Fakespot’s online shopping review tools as seen on the company’s website. (Fakespot Image)

Fakespot, a mobile app that analyzes customer reviews on Amazon and other online retailers, disappeared from Apple’s App Store on Friday following a complaint from Amazon that the service was misleading to customers, harmful to sellers and a potential privacy risk.

Fakespot also offers web browser extensions and says it uses artificial intelligence and natural language processing to analyze reviews on products. But Amazon said Fakespot’s Secure Shopping App for iOS, which launched on June 3, was “wrapping” the Amazon website and “injecting code and content” into the site and that its findings about the trustworthiness of product reviews were mostly wrong.

“The app in question provides customers with misleading information about our sellers and their products, harms our sellers’ businesses, and creates potential security risks,” an Amazon spokesperson said in a statement provided to GeekWire. “We appreciate Apple’s review of this app against its App Store guidelines.”

A pop-up message after searching for Fakespot in the App Store on Friday.

Fakespot founder and CEO Saoud Khalifah told The Verge that he was given no way to resolve the situation and avoid a takedown, which he said was initiated by Amazon in mid-June. An email from Apple to Fakespot reportedly said that the company regretted that the situation couldn’t be resolved amicably and that Fakespot has now been removed from the App Store.

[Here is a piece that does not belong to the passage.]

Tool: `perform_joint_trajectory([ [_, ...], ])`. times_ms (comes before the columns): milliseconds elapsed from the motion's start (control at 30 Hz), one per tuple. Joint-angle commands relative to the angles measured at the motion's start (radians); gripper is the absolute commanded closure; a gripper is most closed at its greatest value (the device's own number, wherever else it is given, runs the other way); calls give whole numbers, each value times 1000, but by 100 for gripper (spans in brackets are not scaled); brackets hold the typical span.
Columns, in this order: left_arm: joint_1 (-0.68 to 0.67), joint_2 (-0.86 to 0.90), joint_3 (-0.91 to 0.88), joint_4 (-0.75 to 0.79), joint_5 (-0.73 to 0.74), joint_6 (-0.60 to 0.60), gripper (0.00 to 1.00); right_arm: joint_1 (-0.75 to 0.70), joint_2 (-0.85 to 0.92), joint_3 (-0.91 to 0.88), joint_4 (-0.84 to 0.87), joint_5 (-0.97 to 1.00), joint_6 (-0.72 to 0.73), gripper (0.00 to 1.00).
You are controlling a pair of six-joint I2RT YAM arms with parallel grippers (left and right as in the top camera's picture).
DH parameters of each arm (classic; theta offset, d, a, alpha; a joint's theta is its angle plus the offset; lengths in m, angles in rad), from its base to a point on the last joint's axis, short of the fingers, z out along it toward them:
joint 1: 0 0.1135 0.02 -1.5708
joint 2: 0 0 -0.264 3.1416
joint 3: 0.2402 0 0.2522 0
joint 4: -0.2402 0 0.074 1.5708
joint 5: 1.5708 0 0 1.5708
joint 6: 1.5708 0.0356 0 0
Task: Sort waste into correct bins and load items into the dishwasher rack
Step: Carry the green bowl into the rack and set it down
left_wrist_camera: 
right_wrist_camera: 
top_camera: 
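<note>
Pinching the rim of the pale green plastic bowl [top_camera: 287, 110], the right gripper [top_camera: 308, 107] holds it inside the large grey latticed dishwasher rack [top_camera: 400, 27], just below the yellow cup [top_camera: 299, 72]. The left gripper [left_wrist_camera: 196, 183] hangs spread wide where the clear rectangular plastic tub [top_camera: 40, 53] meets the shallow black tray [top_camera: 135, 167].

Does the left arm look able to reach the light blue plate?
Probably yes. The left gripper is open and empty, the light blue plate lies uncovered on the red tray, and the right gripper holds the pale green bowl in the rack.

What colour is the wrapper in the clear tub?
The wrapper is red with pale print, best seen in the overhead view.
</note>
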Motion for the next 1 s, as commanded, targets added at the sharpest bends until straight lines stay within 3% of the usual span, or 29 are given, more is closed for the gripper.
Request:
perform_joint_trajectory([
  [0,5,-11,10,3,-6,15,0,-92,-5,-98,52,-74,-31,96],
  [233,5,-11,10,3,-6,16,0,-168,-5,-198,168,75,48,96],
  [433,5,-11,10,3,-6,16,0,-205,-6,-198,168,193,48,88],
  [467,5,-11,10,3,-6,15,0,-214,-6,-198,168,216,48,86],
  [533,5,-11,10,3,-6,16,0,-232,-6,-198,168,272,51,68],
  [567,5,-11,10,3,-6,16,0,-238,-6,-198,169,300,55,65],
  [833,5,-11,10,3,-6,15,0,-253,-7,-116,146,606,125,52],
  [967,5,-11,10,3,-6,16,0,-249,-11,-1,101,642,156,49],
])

“We just dedicated months of resources and time and money into this app,” Khalifah told The Verge.

Update: Friday evening, Apple issued a statement to GeekWire about the action it took:

“This was a dispute over intellectual property rights initiated by Amazon on June 8 and within hours we ensured both parties were in contact with one another, explaining the issue and steps for the developer to take to keep their app on the store and giving them ample time to resolve the issue,” the company said. “On June 29, we again reached out to Fakespot weeks before removing their app from the App Store.”

Amazon argued that by inserting itself into the Amazon website, Fakespot was putting customer email addresses, passwords, physical address, credit card information, and browsing behavior at risk. The company said it has a “high bar” for security that Fakespot was not meeting.

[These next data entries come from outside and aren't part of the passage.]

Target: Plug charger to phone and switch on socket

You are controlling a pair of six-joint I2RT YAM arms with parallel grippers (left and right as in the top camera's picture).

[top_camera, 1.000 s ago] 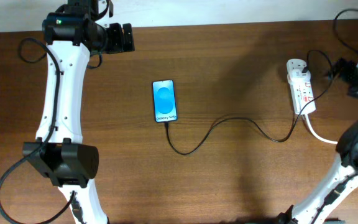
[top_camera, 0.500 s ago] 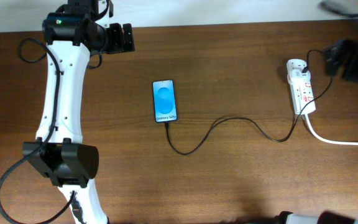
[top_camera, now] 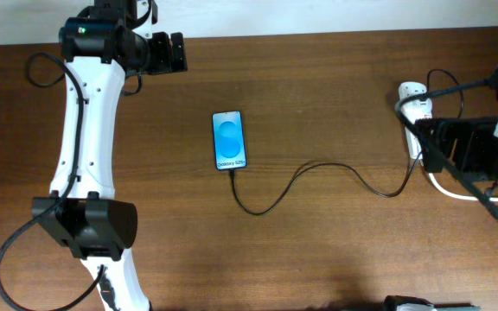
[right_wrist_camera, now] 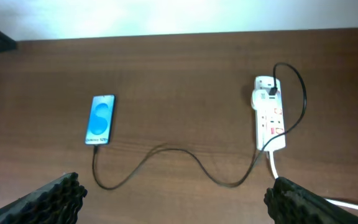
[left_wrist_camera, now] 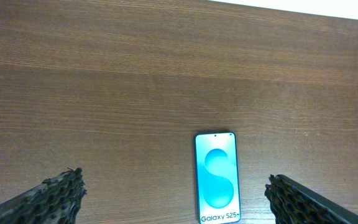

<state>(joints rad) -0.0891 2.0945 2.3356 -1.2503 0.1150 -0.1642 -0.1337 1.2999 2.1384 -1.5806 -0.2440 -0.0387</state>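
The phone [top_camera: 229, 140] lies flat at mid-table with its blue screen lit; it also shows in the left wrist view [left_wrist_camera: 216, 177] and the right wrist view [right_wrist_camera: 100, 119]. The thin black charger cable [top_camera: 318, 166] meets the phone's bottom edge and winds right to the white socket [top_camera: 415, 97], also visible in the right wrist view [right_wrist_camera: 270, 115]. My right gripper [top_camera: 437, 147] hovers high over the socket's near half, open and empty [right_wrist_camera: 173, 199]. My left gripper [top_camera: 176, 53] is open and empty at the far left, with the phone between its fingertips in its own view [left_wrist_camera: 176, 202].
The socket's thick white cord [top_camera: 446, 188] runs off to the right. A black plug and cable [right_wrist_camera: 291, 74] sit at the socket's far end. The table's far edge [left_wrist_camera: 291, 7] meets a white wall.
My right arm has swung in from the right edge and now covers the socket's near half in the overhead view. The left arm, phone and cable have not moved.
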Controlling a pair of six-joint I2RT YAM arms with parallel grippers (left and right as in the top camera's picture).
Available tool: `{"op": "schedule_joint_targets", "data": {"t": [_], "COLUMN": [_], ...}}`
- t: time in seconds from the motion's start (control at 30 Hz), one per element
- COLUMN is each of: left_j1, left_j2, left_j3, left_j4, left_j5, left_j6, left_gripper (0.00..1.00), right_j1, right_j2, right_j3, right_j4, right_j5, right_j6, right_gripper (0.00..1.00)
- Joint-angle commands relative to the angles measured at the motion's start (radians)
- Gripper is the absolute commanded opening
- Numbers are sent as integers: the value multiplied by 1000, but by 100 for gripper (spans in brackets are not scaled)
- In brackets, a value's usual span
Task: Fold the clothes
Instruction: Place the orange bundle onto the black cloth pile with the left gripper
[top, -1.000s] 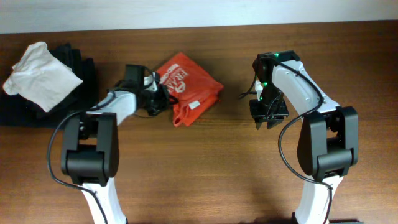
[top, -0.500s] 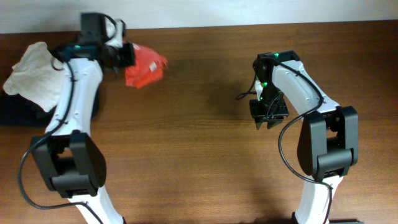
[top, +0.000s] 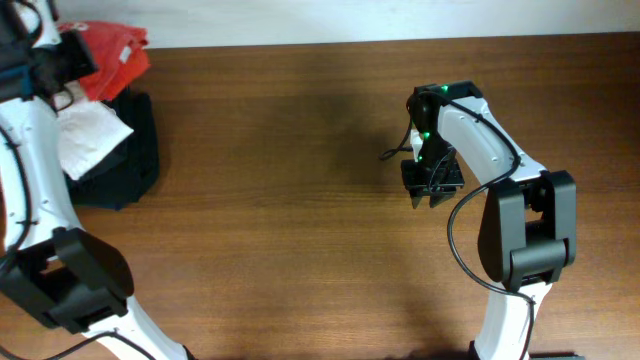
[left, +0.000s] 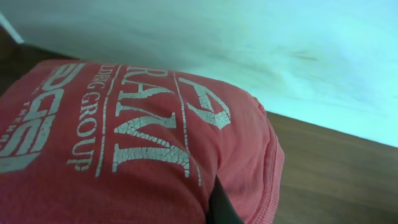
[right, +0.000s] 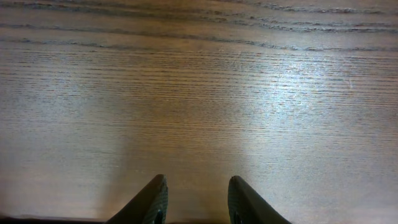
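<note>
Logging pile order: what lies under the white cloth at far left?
Black garments show beneath the white cloth; the table below them is covered, and the orange-red T-shirt covers the cloth's top edge.

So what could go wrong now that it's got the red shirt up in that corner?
Only the left gripper holds the red T-shirt, so its folds might sag open or the shirt could slip free. It hangs over the loose white cloth and black garments, by the far edge of the table. Released there, it may land crooked on that lumpy pile or slide off the back.
</note>
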Motion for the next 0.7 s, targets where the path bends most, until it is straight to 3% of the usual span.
{"op": "schedule_joint_targets", "data": {"t": [0.0, 0.27, 0.3, 0.33, 0.37, 0.53, 0.67], "left_j1": [65, 150, 155, 161, 164, 177, 168], "left_j2": [-39, -7, 0, 9, 16, -11, -95], "left_j3": [24, 8, 8, 8, 8, 17, 37], "left_j4": [-27, -240, -267, -312, -359, -456, -398], "left_j5": [1, 1, 2, 2, 5, 94, 207], "left_j6": [23, 23, 23, 23, 23, -29, -34], "left_gripper": [1, 1, 13, 45, 60, 60, 59], "right_j1": [-9, -9, -9, -9, -9, -9, -9], "right_j2": [-26, -26, -26, -26, -26, -26, -26], "right_j3": [15, 15, 15, 15, 15, 15, 15], "right_j4": [-5, -11, -12, -13, -15, -27, -26], "right_j5": [9, 9, 10, 9, 12, 13, 12], "right_j6": [-6, -7, -8, -18, -18, -45, -45], "right_gripper": [36, 36, 36, 36, 36, 36, 37]}}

“We use powerful machine learning tools and skilled investigators to analyze over 30 million review submissions weekly, aiming to stop abusive reviews before they are ever published,” Amazon said.

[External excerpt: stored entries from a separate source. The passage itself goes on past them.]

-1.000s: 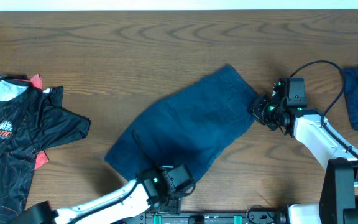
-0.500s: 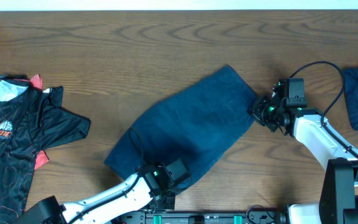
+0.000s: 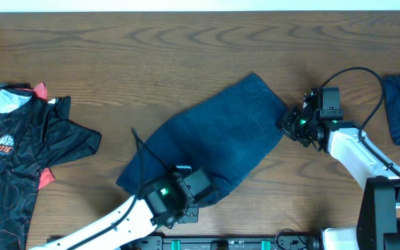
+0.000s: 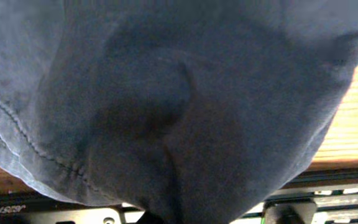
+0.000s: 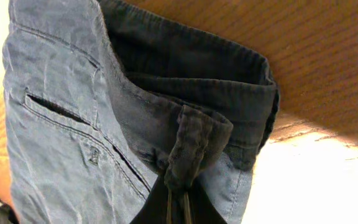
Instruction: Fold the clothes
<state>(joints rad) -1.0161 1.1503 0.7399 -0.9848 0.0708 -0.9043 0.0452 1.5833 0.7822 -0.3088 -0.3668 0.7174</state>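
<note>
Left gripper (image 3: 198, 190): the jaws, previously spread above the near hem of the dark navy-blue soft fabric garment (image 3: 217, 135), are now closed on that hem. The gripper has shifted slightly inward over the garment's near edge. It has also risen toward the overhead camera, so it appears larger. The near hem is now gathered and raised at the grip point. The arm's thin black cable (image 3: 142, 150) has swung further out across the garment's left end.
</note>
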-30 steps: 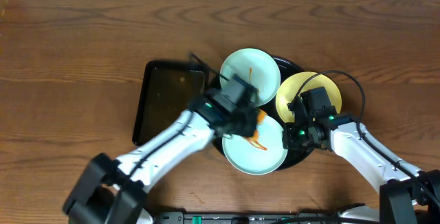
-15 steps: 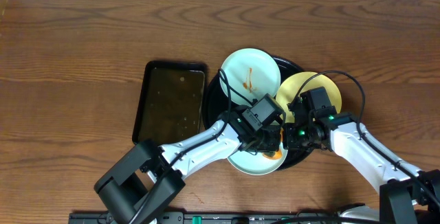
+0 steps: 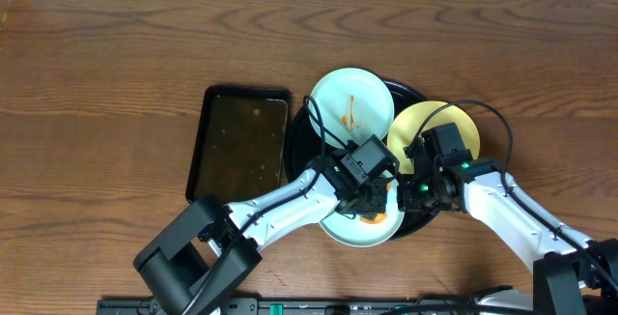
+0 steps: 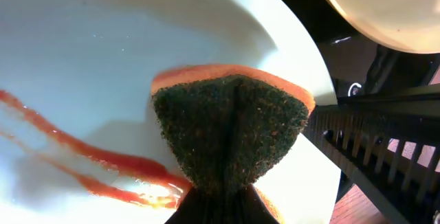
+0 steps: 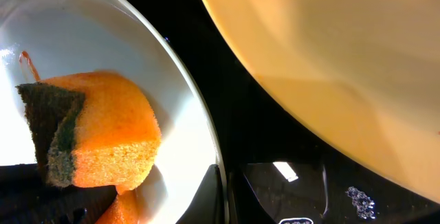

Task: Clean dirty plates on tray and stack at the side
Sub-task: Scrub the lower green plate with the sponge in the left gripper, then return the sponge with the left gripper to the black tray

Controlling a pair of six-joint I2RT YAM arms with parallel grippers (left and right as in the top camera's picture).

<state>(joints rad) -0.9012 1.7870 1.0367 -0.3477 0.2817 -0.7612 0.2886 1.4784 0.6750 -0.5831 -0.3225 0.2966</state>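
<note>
On the round black tray [image 3: 404, 91] lie a sauce-smeared mint plate [image 3: 351, 109] at the back, a yellow plate [image 3: 435, 129] at the right and a near mint plate [image 3: 346, 230]. My left gripper [image 3: 375, 209] is shut on an orange sponge with a dark green scouring face [image 4: 230, 131], pressed on the near plate [image 4: 103, 59] beside red sauce streaks [image 4: 89, 162]. My right gripper [image 3: 410, 196] is shut on that plate's right rim [image 5: 206, 141], one finger on each side [image 5: 223, 189]. The sponge [image 5: 103, 138] shows in the right wrist view too.
A dark rectangular tray [image 3: 238, 146] lies left of the round tray, touching its edge. The yellow plate [image 5: 330, 66] overhangs close above my right gripper. The wooden table [image 3: 116, 83] spreads to the left and back.
My left gripper has swept with the sponge from the plate's far-left side to its near-right part. In the last half second it shifted only slightly. The right gripper has held still.
</note>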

Khalifah admitted to The Verge that the Fakespot does inject code to display its own review scores, but he denied that there was any security risk.

“This is the Amazon shopping experience as it should be,” Khalifah said in a news release when the app launched. “With the Fakespot Secure Shopping app, people can use their phones to shop a full version of Amazon’s mobile site, logging in to their account and purchasing directly from our app. Their account and payment information remains 100% secure — we don’t have access to account or payment data. The difference is the fake reviews, counterfeits, and sketchy sellers are eliminated from the shopping experience.”

Amazon also argued Fakespot’s attempts to rate sellers and their products without any of the analytics that Amazon uses is harmful to brands and businesses. Amazon said it audited Fakespot itself, and found their rating of reviews were wrong more than 80% of the time due to Fakespot’s lack of information around reviews, sellers and product history.

Khalifah told The Verge that Fakespot had racked up 150,000 installs from the App Store.